Aluminum-doped U3Si2 composite fuels with enhanced oxidation resistance

Al-doped U3Si2 composite fuels with controlled microstructure were fabricated by spark plasma sintering that display greatly-improved oxidation resistance as compared with monolithic and Al-doped silicides prepared by standard powder metallurgy or arc melting. The effects of Al additives on the thermalmechanical properties and oxidation resisance of the micron- and nano-sized U3Si2 composites were investigated. A minimal addition of 1.8 at% Al is effective to increase the onset oxidation temperature of as-fabricated U3Si2 pellets to 580 degrees C, which can be further increased to 610 degrees C by thermal annealing.

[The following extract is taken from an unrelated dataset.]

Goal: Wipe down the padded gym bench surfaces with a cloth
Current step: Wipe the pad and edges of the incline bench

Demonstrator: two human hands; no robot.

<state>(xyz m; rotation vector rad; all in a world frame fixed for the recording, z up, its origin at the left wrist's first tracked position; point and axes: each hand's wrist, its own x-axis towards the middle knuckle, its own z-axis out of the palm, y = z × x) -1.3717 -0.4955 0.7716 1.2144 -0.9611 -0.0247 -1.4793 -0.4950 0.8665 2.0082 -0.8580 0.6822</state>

The Al-doped U3Si2 composite fuels also display simultaneously higher hardness and fracture toughness than un-doped U3Si2. These results highlight an effective strategy by integrating minimal Al additives, microstructure control and post-thermal annealing to design advanced silicide fuels with excellent oxidation resistance, desired thermal-mechanical properties and maintained high fissile element density. (c) 2020 Elsevier B.V. All rights reserved.

Automated summary

Al-doped U3Si2 composite fuels with controlled microstructure displayed greatly improved oxidation resistance and thermal-mechanical properties. Minimal addition of Al effectively increased the onset oxidation temperature and thermal annealing further enhanced it. Additionally, the Al-doped composite fuels exhibited higher hardness and fracture toughness compared to undoped U3Si2.